* _TASK_
Whatever lies between the line with "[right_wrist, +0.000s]" and the end of the data, both included, must be copied exactly and without pictures.

Start of SOURCE DATA

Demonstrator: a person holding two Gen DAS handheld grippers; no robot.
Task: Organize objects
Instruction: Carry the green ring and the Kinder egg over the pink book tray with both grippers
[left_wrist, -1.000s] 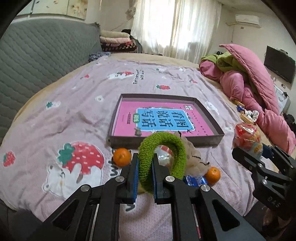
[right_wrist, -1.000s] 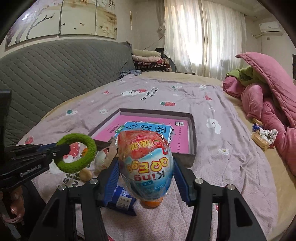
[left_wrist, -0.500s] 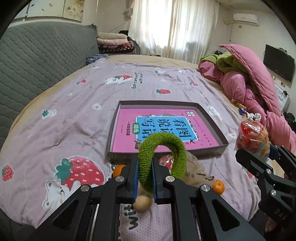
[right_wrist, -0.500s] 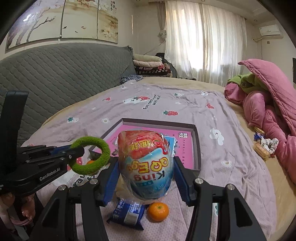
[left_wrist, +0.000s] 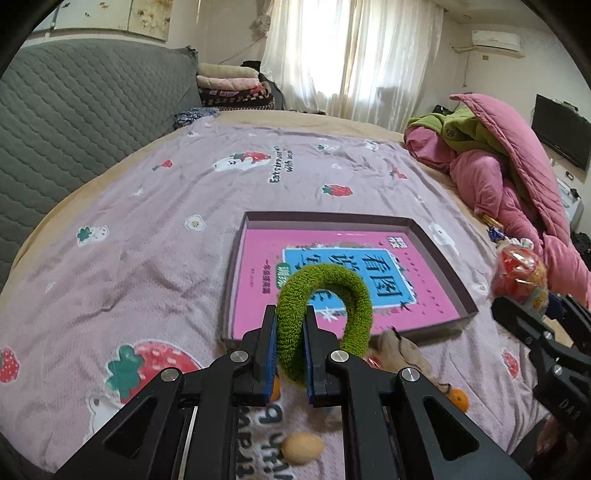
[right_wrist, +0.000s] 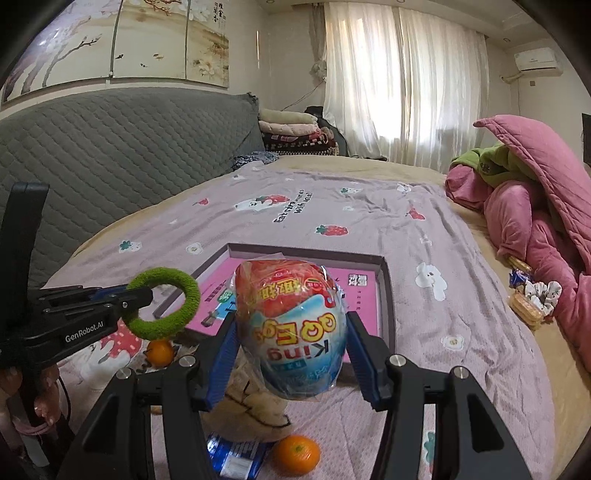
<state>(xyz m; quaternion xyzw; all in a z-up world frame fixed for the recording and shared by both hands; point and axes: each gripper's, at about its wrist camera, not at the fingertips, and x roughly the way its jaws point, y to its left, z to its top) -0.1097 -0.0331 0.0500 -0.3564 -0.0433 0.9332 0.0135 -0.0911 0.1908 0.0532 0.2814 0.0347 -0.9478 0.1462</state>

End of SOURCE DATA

* _TASK SOLUTION_
[right_wrist, +0.000s] 
<state>(xyz m; quaternion xyzw; all in a z-up world frame fixed for the recording and shared by both hands; point and axes: each gripper's, at about its wrist camera, not at the fingertips, and x roughly the way its jaws point, y to its left, z to its top) -0.1097 -0.0331 0.0500 -0.3564 -0.0433 0.9332 0.0135 -0.0911 0.1908 0.0532 0.2814 0.0347 -0.9478 0.1462</state>

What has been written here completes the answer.